Alternative Theory #2: A Strong Wind
The litigant's injuries occurred when an object was blown into his rectum by a fierce wind. Just as tornados have been known to embed straw in the trunks of trees, or force chickens unharmed into jugs, a localized, extremely powerful disturbance -- what meterologists call a "microburst" -- easily could have launched a plunger, broomstick, or what-have-you into the rear-end of Mr. Louima. Whether this was consensual or not is a question only he can answer.

Alternative Theory #3: Accidental
The litigant slipped on soap in the shower. Such accidents are embarrassing, but hardly uncommon. Means: a back-scrubber. Motive: clumsiness. Opportunity: bathtime. Case closed.

Alternative Theory #4: Voodoun
It is well known that many Haitians practice "voodoun," a religion believed to have been brought to the Western Hemisphere from Africa. Who is to say that Mr. Louima's injuries are not the result of some frenzied, unholy ritual? Or that they did not occur when one of the litigant's many enemies created a doll in his likeness, the buttocks of which were then jabbed repeatedly with a sharp pin?

(Please note: As unwholesome as Mr. Louima's practices may seem to us, let us remember that they are protected by our country's First Amendment.)
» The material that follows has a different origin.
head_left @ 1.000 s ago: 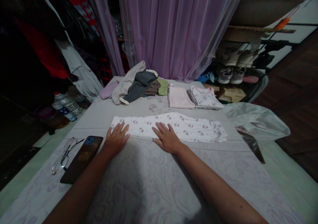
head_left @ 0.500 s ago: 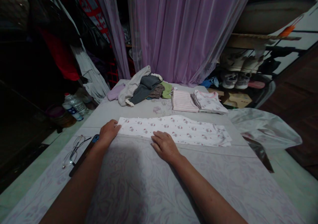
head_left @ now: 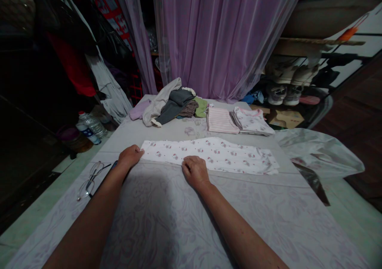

Alternative Theory #5: Self-inflicted
The litigant was using a stick to retrieve something he had inserted in himself earlier for safekeeping -- his car keys, for example, or a valuable family heirloom -- and lost his grip. While this may seem farfetched, we do well to remember that the precise circumstances which led to Mr. Louima's injuries are limited only by the human imagination, while the prosecution would have us believe that just one truth -- THEIR truth -- is the only truth. Perhaps it is Mr. Louima who has behaved irresponsibly, not Officer Volpe. Perhaps it is Mr. Louima, a guest in our country, who is forcing the wooden stick of false accusations up Officer Volpe's metaphorical heinie.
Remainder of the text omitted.